**PROBLEM STATEMENT**
Which lines in the listing below contain the word "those"? Copy each one.

**SOURCE MATERIAL**
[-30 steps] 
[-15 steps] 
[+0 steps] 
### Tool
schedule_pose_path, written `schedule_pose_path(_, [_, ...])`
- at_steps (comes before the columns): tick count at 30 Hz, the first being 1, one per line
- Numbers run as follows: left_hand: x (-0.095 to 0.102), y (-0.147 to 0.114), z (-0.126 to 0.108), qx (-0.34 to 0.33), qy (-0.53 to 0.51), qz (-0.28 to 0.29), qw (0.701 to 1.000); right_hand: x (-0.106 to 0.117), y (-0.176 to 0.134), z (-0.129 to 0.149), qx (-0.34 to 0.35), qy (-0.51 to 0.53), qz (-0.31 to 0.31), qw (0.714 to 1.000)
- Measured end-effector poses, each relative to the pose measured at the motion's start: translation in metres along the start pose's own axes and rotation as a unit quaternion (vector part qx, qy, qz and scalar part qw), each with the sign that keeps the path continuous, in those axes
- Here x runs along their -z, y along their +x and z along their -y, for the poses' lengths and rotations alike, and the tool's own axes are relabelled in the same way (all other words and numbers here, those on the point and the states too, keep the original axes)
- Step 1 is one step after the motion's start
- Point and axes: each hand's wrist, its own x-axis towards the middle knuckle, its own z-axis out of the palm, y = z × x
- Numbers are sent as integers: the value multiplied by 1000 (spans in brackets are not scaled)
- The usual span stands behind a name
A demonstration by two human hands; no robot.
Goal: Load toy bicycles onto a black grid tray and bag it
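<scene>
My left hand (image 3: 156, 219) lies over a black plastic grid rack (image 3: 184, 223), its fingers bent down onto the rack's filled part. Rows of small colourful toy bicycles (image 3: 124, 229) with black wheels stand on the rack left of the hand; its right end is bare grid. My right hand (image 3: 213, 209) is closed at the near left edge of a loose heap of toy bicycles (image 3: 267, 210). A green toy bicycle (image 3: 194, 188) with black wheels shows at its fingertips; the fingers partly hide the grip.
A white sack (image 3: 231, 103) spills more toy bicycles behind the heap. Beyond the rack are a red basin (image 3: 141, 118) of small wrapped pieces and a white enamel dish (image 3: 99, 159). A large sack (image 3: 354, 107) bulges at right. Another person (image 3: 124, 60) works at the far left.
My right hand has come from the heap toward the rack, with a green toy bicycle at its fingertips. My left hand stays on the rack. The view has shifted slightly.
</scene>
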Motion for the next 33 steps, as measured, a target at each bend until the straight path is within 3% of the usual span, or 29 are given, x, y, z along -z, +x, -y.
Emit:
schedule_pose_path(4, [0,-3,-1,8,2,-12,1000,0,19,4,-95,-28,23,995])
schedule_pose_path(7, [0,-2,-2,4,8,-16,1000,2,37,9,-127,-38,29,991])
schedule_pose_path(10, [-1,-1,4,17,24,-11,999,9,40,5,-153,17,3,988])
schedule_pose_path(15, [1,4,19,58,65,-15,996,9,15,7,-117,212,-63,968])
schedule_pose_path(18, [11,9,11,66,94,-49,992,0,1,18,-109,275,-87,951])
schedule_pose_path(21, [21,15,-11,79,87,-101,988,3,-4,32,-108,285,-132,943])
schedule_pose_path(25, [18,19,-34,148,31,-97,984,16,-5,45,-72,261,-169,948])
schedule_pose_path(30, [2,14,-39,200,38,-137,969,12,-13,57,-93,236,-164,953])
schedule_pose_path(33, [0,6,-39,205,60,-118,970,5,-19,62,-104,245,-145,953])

**RESULT BELOW**
- Measured end-effector poses, each relative to the pose measured at the motion's start: translation in metres along the start pose's own axes and rotation as a unit quaternion (vector part qx, qy, qz and scalar part qw), each with the sign that keeps the path continuous, in those axes
- Here x runs along their -z, y along their +x and z along their -y, for the poses' lengths and rotations alike, and the tool's own axes are relabelled in the same way (all other words and numbers here, those on the point and the states too, keep the original axes)

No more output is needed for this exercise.